About
Starting in Fall 2025, I will be a professor at The University of Utah in the Kahlert School of Computing. I am currently a Research Scientist at DeepMind. Previously, I was a PhD student at Carnegie Mellon University's Machine Learning Department advised by Abhinav Gupta. During my PhD, I was funded by the NDSEG and the NSF GRFP.
My research is in the intersection of CV, NLP and RL. I am particularly interested in multimodal agents (on the web, in simulation and even irl), evaluation of AI systems and dataset creation, and incorporating semantic knowledge into end-to-end learning systems. You can learn more about my research on my research page.
I completed my undergraduate education at Georgia Tech with a major in Computer Engineering and a minor in Computer Science.
How to Join my Group
I am actively looking for ambitious graduate students to join my group. The best (and only) way to do this is to apply to one of the graduate programs at Utah's Kahlert School of Computing. Be sure to mention your interest in working with me in your application. I am looking for students with:- Motivation to pursue new research directions
- Strong programming skills
- Strong research skills
- Background in Machine Learning
Happy to discuss research interests and topics with prospective students. If you want to set up a quick meeting to chat, please sign up here:
News
- August 2024: Excited to announce my upcoming role as a professor at the University of Utah, starting Fall 2025!
- June 2023: Our paper "Distilling Internet-Scale Vision-Language Models into Embodied Agents" accepted to ICML 2023.
- December 2022: Presented our work on "Learning to Navigate Wikipedia by Taking Random Walks" at NeurIPS 2022.
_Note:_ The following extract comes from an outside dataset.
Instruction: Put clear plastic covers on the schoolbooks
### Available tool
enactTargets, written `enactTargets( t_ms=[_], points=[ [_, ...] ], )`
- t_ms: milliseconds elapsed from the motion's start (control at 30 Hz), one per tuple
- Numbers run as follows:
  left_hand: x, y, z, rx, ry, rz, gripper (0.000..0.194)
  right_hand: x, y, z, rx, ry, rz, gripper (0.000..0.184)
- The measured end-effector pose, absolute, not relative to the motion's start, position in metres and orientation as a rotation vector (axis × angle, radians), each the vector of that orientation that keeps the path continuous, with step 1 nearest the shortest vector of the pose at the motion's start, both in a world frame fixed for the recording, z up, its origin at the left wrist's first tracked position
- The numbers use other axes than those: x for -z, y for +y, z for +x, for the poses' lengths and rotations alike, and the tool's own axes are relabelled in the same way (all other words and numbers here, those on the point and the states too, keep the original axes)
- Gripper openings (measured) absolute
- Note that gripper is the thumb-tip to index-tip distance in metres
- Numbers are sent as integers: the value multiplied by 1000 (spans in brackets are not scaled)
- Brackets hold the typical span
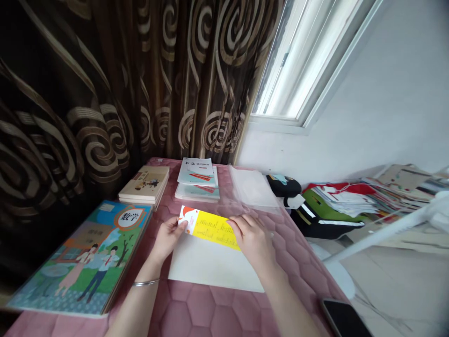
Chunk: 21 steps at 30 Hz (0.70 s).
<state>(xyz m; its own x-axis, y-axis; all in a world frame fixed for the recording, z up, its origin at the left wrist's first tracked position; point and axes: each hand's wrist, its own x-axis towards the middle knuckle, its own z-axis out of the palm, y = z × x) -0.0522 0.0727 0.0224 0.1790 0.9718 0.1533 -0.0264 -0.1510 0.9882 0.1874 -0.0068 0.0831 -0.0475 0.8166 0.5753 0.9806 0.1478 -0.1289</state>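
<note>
A yellow paper strip [213, 229] with lines of writing and a white-and-orange left end is stretched between my hands. My left hand [167, 239] pinches that left end between thumb and fingers; a silver bangle circles the wrist. At the other end, my right hand [255, 242] has its fingers closed over the strip, covering its corner. Beneath both lies a plain off-white rectangular sheet or booklet [214, 264], its upper part hidden by the strip.
To my left are a maths textbook stack [94, 262] and beige booklets [145, 183]. White-and-teal booklets [197, 174] and clear plastic sleeves [254, 185] lie at the back of the pink padded tabletop [196, 311]. A phone [345, 318] rests front right, near a white lamp arm [379, 231].
</note>
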Motion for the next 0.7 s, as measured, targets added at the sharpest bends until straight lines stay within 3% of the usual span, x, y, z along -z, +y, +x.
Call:
enactTargets(
  t_ms=[167, 433, 567, 700],
  points=[
    [-24, 75, -43, -1302, 1061, 1325, 40, -65, -9, 149, 541, -2062, -1520, 37],
    [-7, 79, -41, -1331, 1111, 1245, 42, -15, 2, 138, 405, -2244, -1553, 50],
    [5, 96, -54, -1541, 1398, 1196, 31, -12, -1, 141, 381, -2271, -1541, 49],
    [3, 132, -57, -1509, 1442, 1152, 19, -15, -5, 140, 361, -2272, -1521, 47]
  ],
)
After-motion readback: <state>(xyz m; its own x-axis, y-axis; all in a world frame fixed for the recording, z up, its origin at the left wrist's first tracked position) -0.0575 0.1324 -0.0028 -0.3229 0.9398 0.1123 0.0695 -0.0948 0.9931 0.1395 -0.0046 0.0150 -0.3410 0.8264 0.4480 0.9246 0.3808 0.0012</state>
- October 2022: Our paper "A-OKVQA: A Benchmark for Visual Question Answering using World Knowledge" published at ECCV 2022.
Research
My research is in the intersection of CV, NLP and RL. I am particularly interested in multimodal agents (on the web, in simulation and even irl), evaluation of AI systems and dataset creation, and incorporating semantic knowledge into end-to-end learning systems.
Publications
Please see Google Scholar for most up to date list
Distilling Internet-Scale Vision-Language Models into Embodied Agents.
Theodore Sumers, Kenneth Marino, Arun Ahuja, Rob Fergus, Ishita Dasgupta
ICML 2023
We propose using pretrained VLMs to supervise embodied agents by combining ideas from model distillation and hindsight experience replay (HER), using a VLM to retroactively generate language describing the agent's behavior.
[Paper]
Learning to Navigate Wikipedia by Taking Random Walks.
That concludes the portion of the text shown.